Inside a class discussion on campaign strategy
In one Election Year class last week, which Education Week observed through Zoom, students huddled around a table to discuss Trump’s recent campaign stop at a McDonald’s in suburban Pennsylvania where the former president learned how to use a fryer and served customers at the drive-in window. Megan Leddy, the teaching assistant, prodded the discussion with a few open-ended questions.
“Why do you think Trump did that?” The students took a minute to reflect. “Was it a jab at Kamala Harris?” Leddy added.
Isa was the first to jump in. “He’s cosplaying at being the working class,” she said. “It’s because he wants to be relatable.”
Other students chimed in, too, theorizing that Trump’s “publicity stunt” and assertion that Harris never had a job at McDonald’s like she claimed, might end up being reported without scrutiny or fact-checking.
Leddy urged them to examine how this news was reported across a series of media outlets, from CNN to Fox News to local newspapers. “If I’m viewing this story on a conservative news outlet, what version would I get?” she asked.

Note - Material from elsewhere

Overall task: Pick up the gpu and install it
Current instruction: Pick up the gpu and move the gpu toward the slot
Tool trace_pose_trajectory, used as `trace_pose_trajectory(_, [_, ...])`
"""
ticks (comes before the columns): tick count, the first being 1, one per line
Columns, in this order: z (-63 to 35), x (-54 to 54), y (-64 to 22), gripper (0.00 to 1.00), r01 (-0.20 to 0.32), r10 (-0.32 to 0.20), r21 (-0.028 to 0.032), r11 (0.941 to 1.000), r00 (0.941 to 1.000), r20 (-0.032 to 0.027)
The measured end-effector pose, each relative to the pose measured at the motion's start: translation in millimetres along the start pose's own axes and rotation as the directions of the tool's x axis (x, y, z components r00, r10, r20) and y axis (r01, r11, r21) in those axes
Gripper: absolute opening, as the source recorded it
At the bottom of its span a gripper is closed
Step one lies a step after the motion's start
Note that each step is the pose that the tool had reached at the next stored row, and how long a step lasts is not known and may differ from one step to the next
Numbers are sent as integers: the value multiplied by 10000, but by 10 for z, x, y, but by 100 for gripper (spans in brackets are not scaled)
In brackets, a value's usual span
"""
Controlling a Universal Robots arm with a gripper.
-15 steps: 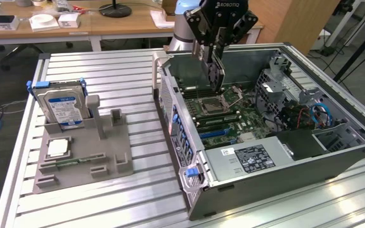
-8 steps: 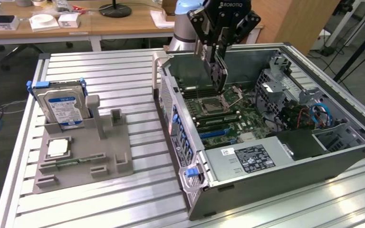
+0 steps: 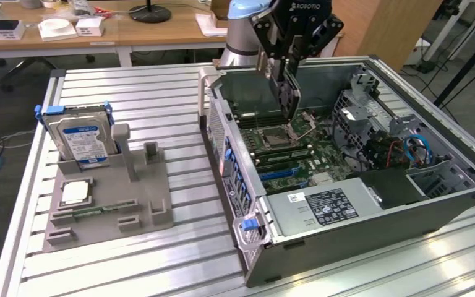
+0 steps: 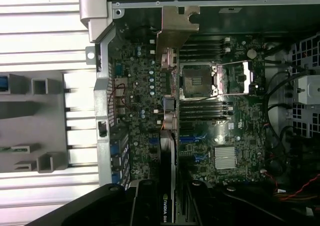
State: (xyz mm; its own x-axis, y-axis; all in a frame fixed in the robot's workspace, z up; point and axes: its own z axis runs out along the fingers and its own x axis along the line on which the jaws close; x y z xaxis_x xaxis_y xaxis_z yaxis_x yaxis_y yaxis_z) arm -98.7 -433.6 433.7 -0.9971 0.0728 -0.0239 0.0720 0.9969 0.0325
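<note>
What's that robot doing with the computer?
The robot's gripper is holding the gpu, a flat dark card, upright inside the open computer case. The card hangs over the motherboard and isn't in a slot yet. A hard drive stands in the gray holder beside the case.

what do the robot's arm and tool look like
The arm is a thick silver-grey tube with a pale blue joint cap. The tool is black and angular, built from jointed links, with white ROBOTIQ lettering across its body.
</note>
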Motion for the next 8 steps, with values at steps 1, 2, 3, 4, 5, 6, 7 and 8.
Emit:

“That Trump wants to know our experience as the working class?” ventured Isa.
Leddy capped the discussion by reminding students that their own views also play a role in what they get out of a news story: “You’re going to bring in your personal experience,” she said.
“We’re always interested in the why behind a news story,” Leddy told Education Week after the class.
It’s important for young people to understand the information ecosystem they live in, said Eric Soto-Shed, a lecturer at the Harvard Graduate School of Education, and co-lead of The Civics Thinking Project, an initiative to bring more research-backed civics curriculum and assessments into the classroom.
“It is just a fundamentally different landscape in terms of the information we’re exposed to. We know from research that you get more of a polarized view of the world when you’re in your social media bubbles,” Soto-Shed said.
The most powerful thing that educators can do for their students is build their capacity to break through these informational silos, he said.
“Students should be asking themselves: Why am I seeing this? How often do I look at different perspectives? What about sensational news attracts me as a viewer?,” said Soto-Shed.
Classrooms as laboratories of civil discourse
For Diaz, navigating the information ecosystem is a pathway to another key goal of the course—learning how to have a civil discourse.
Admittedly, this group of students haven’t clashed too much over topical debates, say Isa and Lawson. Even when contentious issues like race, gender, and religion do come up, the group falls back on their research skills.
“We talked about abortion the other day and some of the kids just had clarifying questions. We Googled it. It wasn’t contentious,” Isa said.
Diaz said she’s been intentional about using discussions, and not debates, as a framework. A background in using restorative practices helps her, too. When a presidential candidate makes a controversial statement about a specific community, Diaz encourages students to look who is affected, and how.
“I’m not leading them. They make their own estimations. But I do hope they pick up on how to be empathetic [through this process],” she said.
The timing of the course also coincides with cooling political tempers, said Haney, which may have given Election Year some breathing room to develop. The school community isn’t as starkly divided as it was during the COVID-19 lockdowns.
“In the last year, I feel a change where people are starting to listen to each other and assume the best intentions,” Haney said. “I feel a tide turning, and I’m really happy about that.”
As Election Year comes to close, Haney and Diaz are thinking about what next year’s course might look like without a presidential election. Diaz is interested in doing a “current events” class that looks at local ballot initiatives and Senate races. In this iteration, she’d like to do some things differently, like giving students an opportunity to share their findings with the rest of the school.
“I’d like to also get into our community more to showcase the course, and physically build momentum for democracy,” she said.